The description of the clinical case suggested that the female patient was in a state of overdose on opioid-type drugs; several reasons would suggest this. First, according to a neighbor’s reports, the girl often disappeared to college parties. Students are known to be prone to reckless and risky behaviors, including those associated with drug use. Second, the results of the physical examination and measurement of biologically important indicators indicate a general weakness and lethargy in the girl. It can be seen that the patient’s respiratory rate is lower than normal, which means that oxygen transport to the tissues is slowed in the body (Cleveland Clinic, 2019). At the same time, the girl’s blood pressure is also lower than normal, which means the organs are not getting enough oxygen supply, and brain activity is reduced (NIH, 2021). The fact that the patient hardly opens her eyes when painful pressure is applied, in addition to the dullness of pupillary activity, only confirms a hunch about oxygen starvation of the body. At the same time, the girl’s body temperature is normal, which means that the presence of inflammatory processes can be excluded; weakness and inhibition were not caused by the entry of infection into the body.
A combination of the individual symptoms observed during the physical examination suggests that the woman has an opioid overdose. Opioid use causes systemic depression in the respiratory center of the brain, followed by respiratory impairment and loss of consciousness (WHO, 2021). The same symptoms are typical of the girl’s case, and the additional presence of evidence from a friend allows us to establish the cause of this patient’s condition. However, the issue of keeping the girl alive from dying now becomes acute, as opioid overdoses are often fatal.

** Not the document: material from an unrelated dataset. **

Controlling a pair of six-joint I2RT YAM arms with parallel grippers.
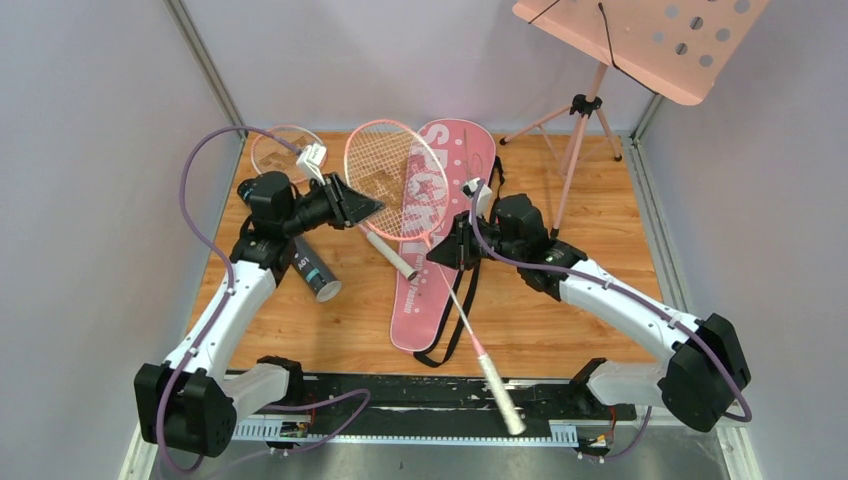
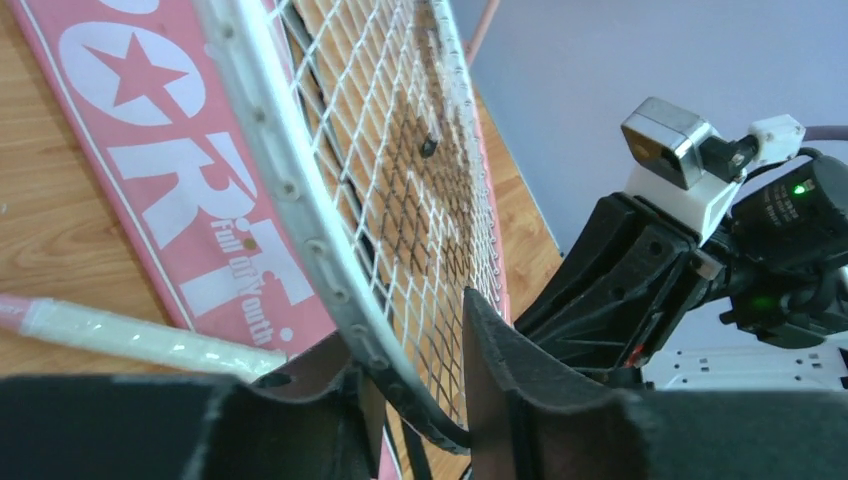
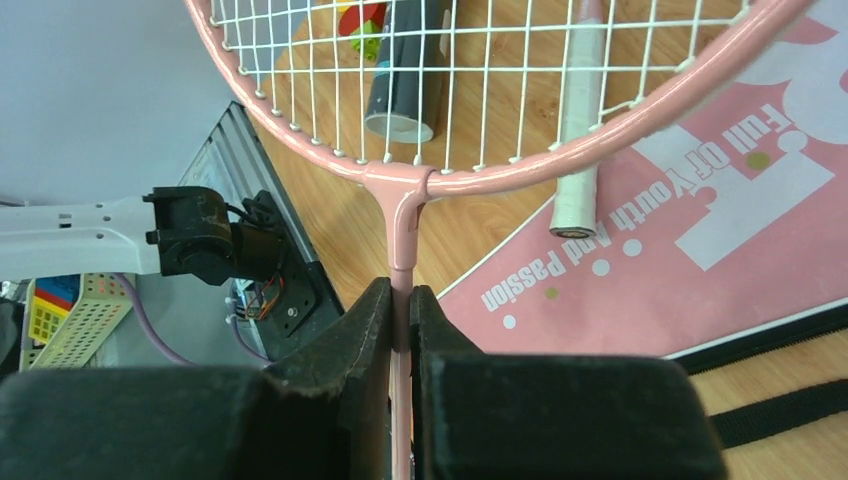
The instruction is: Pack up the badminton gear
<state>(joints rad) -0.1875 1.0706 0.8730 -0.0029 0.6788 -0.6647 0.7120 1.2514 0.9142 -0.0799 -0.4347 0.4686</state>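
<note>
A pink racket (image 1: 385,175) hangs tilted above the pink "SPORT" bag (image 1: 445,215), its white handle (image 1: 500,388) reaching the near edge. My right gripper (image 1: 452,248) is shut on its thin shaft just below the head (image 3: 400,185), and the fingers (image 3: 365,330) press both sides. My left gripper (image 2: 410,340) stands open around the head's rim (image 2: 290,190), which runs slantwise between the jaws with a gap left. The second racket (image 1: 280,150) lies behind, its handle (image 3: 580,120) on the bag (image 3: 690,250). A black tube (image 1: 315,272) lies by the left arm.
A pink music stand (image 1: 640,40) rises at the back right, its tripod legs on the wooden floor. A small coloured toy (image 3: 362,22) sits by the tube (image 3: 405,80). The bag's black strap (image 1: 450,342) trails forward. A black rail (image 1: 420,395) runs along the near edge.
</note>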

Once the issue of identifying the diagnosis has been resolved, physicians should proceed with immediate life-saving resuscitative actions to keep the patient alive. Among the most commonly used practices is the injection of Naloxone (WHO, 2021). In terms of pharmaceutical action, Naloxone is an opioid drug antagonist; it is routinely administered to addicts in cases of overdose, including heroin. The great news is that if a woman does not have opioid poisoning — for example, if she has been misdiagnosed — using Naloxone will not lead to any side effects. If, however, after two or three minutes, the patient shows no signs of recovery, the CDC recommends administering a second dose of Naloxone: this will hit the opioids with a double dose (CDC, 2018). Nevertheless, it should be understood that its use is temporary and in no way overrides the need for resuscitation measures.
It is believed that when opioid poisoning occurs, the patient should receive first aid; this is correct when considering that the symptoms of the condition are extremely similar to clinical death. In this case, the female patient should be given artificial respiration and cardiopulmonary resuscitation, and the mouth should be emptied of vomit if any. As soon as the patient’s condition improves, she is placed in the recovery room, where she undergoes recovery and education under the care of a physician. These steps are critical, as the effectiveness of education and medication and physical recovery determine the individual’s ability to return to normal life and break bad habits successfully. Alternatively, if opioid toxicosis is not uncommon in the patient, the treating physician can either refer the girl to rehab for social recovery or suggest that she carry Naloxone with her at all times in case of repeated episodes.
References
CDC. (2018). Opioids in the Workplace: Responding to a suspected opioid overdose. Web.
Cleveland Clinic. (2019). Vital signs. Cleveland Clinic. Web.
NIH. (2021). High blood pressure and older adults. National Institute on Aging. Web.
WHO. (2021). Opioid overdose. WHO. Web.